▶ **Problem**
Output the entries below exactly as written, omitting pictures.

------------

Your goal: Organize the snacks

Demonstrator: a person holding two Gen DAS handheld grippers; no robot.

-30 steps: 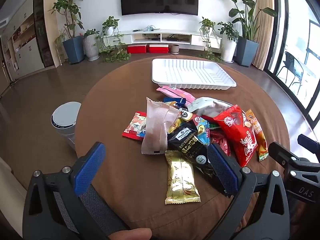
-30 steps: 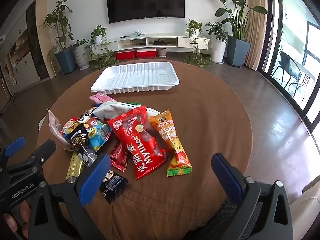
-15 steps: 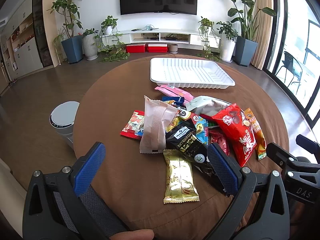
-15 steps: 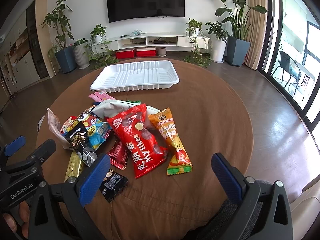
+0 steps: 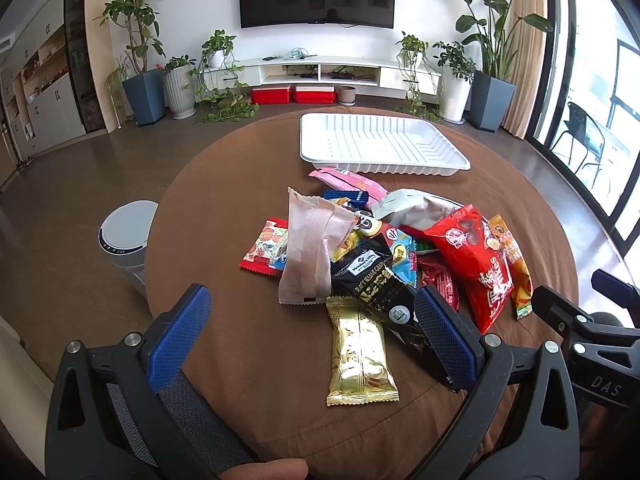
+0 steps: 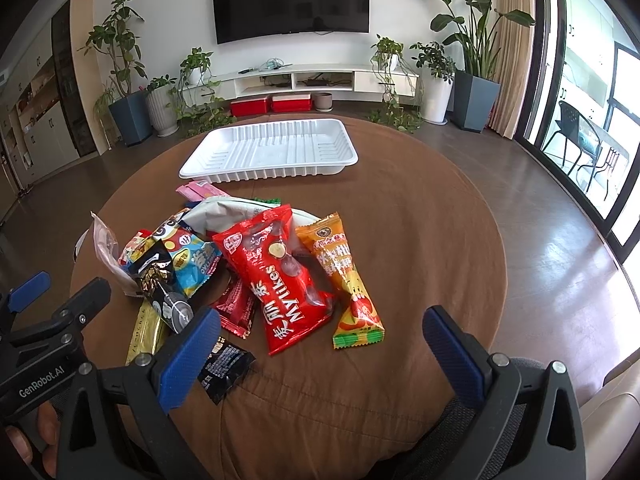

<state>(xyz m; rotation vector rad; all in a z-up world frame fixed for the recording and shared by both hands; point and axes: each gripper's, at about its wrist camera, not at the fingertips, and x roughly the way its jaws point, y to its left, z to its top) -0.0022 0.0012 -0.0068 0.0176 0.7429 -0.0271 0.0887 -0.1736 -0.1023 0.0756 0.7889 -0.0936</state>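
Here, the left gripper point(image 5: 316, 324) hovers with its blue-padded jaws spread wide, holding nothing; a long gold foil packet point(image 5: 360, 354) lies between them on the round brown-clothed table point(image 5: 224, 208), apart from both pads. The right gripper point(image 6: 320, 342) is likewise spread wide and empty, above the table's near edge, with a red "MYlikes" pouch point(image 6: 276, 276) and an orange sachet point(image 6: 344, 280) at its 12 o'clock. The mixed snack pile sits mid-table. A white ribbed plastic tray point(image 6: 272, 152), empty, lies at the pile's 12 o'clock, near the far edge.
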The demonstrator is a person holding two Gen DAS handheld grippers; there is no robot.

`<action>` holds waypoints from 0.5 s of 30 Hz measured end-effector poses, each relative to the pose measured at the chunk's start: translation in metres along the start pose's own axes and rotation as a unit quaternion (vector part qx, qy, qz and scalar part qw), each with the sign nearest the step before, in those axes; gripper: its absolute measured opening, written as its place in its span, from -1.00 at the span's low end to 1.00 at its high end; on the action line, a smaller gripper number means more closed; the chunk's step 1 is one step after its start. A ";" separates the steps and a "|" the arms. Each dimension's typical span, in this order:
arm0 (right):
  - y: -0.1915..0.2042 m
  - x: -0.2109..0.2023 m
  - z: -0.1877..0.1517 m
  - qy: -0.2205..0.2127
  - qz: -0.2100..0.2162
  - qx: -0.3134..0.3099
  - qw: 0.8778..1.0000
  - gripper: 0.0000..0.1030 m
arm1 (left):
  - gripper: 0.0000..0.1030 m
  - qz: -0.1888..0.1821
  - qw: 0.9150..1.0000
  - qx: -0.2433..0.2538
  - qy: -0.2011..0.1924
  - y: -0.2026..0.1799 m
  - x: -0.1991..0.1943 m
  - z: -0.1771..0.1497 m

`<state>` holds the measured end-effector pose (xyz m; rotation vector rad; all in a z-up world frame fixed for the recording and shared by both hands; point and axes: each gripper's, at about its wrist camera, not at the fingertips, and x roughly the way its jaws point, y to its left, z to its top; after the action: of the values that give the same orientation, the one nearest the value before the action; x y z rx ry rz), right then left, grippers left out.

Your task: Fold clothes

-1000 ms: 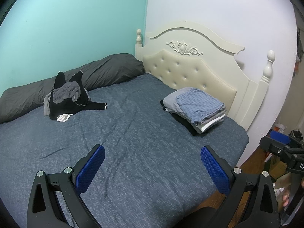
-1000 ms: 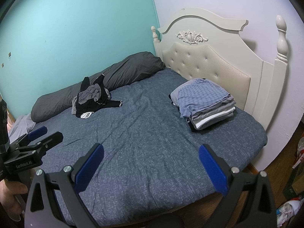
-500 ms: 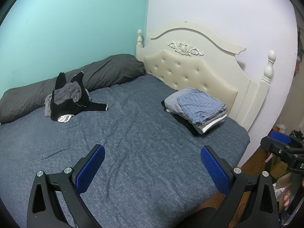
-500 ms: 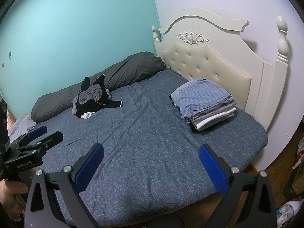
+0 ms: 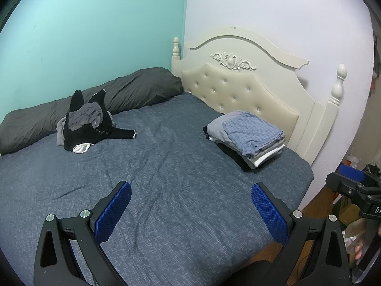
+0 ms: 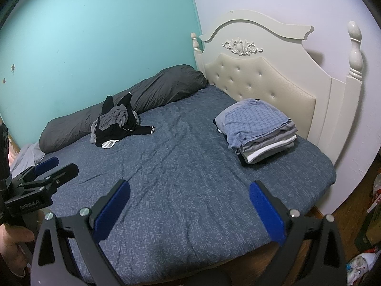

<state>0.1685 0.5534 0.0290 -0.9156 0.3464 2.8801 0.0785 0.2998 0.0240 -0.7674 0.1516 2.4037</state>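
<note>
A heap of unfolded black and grey clothes (image 5: 88, 125) lies at the far left of the bed, against a dark grey bolster; it also shows in the right wrist view (image 6: 117, 125). A stack of folded clothes (image 5: 247, 138) topped by a blue checked piece sits at the right near the headboard, also in the right wrist view (image 6: 257, 131). My left gripper (image 5: 190, 206) is open and empty above the bed's near side. My right gripper (image 6: 189, 203) is open and empty, also over the near side. Both are far from the clothes.
The blue-grey bedspread (image 5: 171, 190) covers the bed. A cream headboard (image 5: 238, 90) stands at the right, a teal wall behind. The dark bolster (image 6: 133, 109) lies along the wall. Wooden floor and clutter (image 6: 366, 238) are at the right.
Both views have shifted very slightly; the grippers stay open and the clothes have not moved.
</note>
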 end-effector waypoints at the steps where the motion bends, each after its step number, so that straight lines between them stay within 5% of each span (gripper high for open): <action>1: 0.000 0.000 0.000 0.000 0.000 0.000 1.000 0.96 | 0.99 0.001 1.000 0.000 0.000 0.000 0.000 0.000; 15: 0.000 0.000 -0.001 0.001 0.000 0.001 1.000 0.96 | 0.99 -0.003 1.000 0.003 -0.001 -0.001 0.000 -0.001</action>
<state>0.1690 0.5534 0.0286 -0.9182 0.3490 2.8790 0.0794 0.3002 0.0233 -0.7616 0.1566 2.3979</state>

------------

▶ **Result for this exercise**
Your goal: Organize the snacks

Demonstrator: a person holding two Gen DAS handheld grippers; no robot.

-30 steps: 
-30 steps: 
-15 steps: 
-15 steps: 
+0 steps: 
+0 steps: 

<state>(xyz m; rotation vector rad; all in a z-up world frame fixed for the recording and shared by both hands; point and axes: each gripper's, at about its wrist camera, not at the fingertips, and x roughly the way its jaws point, y to its left, z to its top) -0.0022 0.0012 -0.0068 0.0176 0.7429 -0.0271 0.0887 -0.1736 -0.1023 0.0756 0.7889 -0.0936</state>
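Here, the left gripper point(image 5: 316, 324) hovers with its blue-padded jaws spread wide, holding nothing; a long gold foil packet point(image 5: 360, 354) lies between them on the round brown-clothed table point(image 5: 224, 208), apart from both pads. The right gripper point(image 6: 320, 342) is likewise spread wide and empty, above the table's near edge, with a red "MYlikes" pouch point(image 6: 276, 276) and an orange sachet point(image 6: 344, 280) at its 12 o'clock. The mixed snack pile sits mid-table. A white ribbed plastic tray point(image 6: 272, 152), empty, lies at the pile's 12 o'clock, near the far edge.
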The demonstrator is a person holding two Gen DAS handheld grippers; there is no robot.

`<action>` holds waypoints from 0.5 s of 30 Hz measured end-effector poses, each relative to the pose measured at the chunk's start: translation in metres along the start pose's own axes and rotation as a unit quaternion (vector part qx, qy, qz and scalar part qw), each with the sign nearest the step before, in those axes; gripper: its absolute measured opening, written as its place in its span, from -1.00 at the span's low end to 1.00 at its high end; on the action line, a smaller gripper number means more closed; the chunk's step 1 is one step after its start. A ";" separates the steps and a "|" the arms. Each dimension's typical span, in this order:
arm0 (right):
  - y: -0.1915..0.2042 m
  - x: -0.2109..0.2023 m
  - z: -0.1877..0.1517 m
  - qy: -0.2205..0.2127
  - qz: -0.2100..0.2162
  - qx: -0.3134..0.3099
  - qw: 0.8778..1.0000
  - gripper: 0.0000..0.1030 m
arm1 (left):
  - gripper: 0.0000..0.1030 m
  - qz: -0.1888..0.1821
  - qw: 0.9150..1.0000
  - qx: -0.2433..0.2538
  - qy: -0.2011..0.1924
  - y: -0.2026..0.1799 m
  - x: -0.1991..0.1943 m
  - z: -0.1771..0.1497 m

`<state>` holds the measured end-effector pose (xyz m; rotation vector rad; all in a z-up world frame fixed for the recording and shared by both hands; point and axes: each gripper's, at about its wrist camera, not at the fingertips, and x roughly the way its jaws point, y to its left, z to its top; after the action: of the values that give the same orientation, the one nearest the value before the action; x y z rx ry rz), right then left, grippers left out.

Your task: Fold clothes

-1000 ms: 
-1000 ms: 
-500 ms: 
-500 ms: 
+0 ms: 
+0 ms: 

<state>0.1685 0.5534 0.0290 -0.9156 0.3464 2.8801 0.0785 0.2998 0.0240 -0.7674 0.1516 2.4037</state>
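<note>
A heap of unfolded black and grey clothes (image 5: 88, 125) lies at the far left of the bed, against a dark grey bolster; it also shows in the right wrist view (image 6: 117, 125). A stack of folded clothes (image 5: 247, 138) topped by a blue checked piece sits at the right near the headboard, also in the right wrist view (image 6: 257, 131). My left gripper (image 5: 190, 206) is open and empty above the bed's near side. My right gripper (image 6: 189, 203) is open and empty, also over the near side. Both are far from the clothes.
The blue-grey bedspread (image 5: 171, 190) covers the bed. A cream headboard (image 5: 238, 90) stands at the right, a teal wall behind. The dark bolster (image 6: 133, 109) lies along the wall. Wooden floor and clutter (image 6: 366, 238) are at the right.
Both views have shifted very slightly; the grippers stay open and the clothes have not moved.
</note>
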 end-effector waypoints at the steps where the motion bends, each after its step number, so that straight lines between them stay within 5% of each span (gripper high for open): <action>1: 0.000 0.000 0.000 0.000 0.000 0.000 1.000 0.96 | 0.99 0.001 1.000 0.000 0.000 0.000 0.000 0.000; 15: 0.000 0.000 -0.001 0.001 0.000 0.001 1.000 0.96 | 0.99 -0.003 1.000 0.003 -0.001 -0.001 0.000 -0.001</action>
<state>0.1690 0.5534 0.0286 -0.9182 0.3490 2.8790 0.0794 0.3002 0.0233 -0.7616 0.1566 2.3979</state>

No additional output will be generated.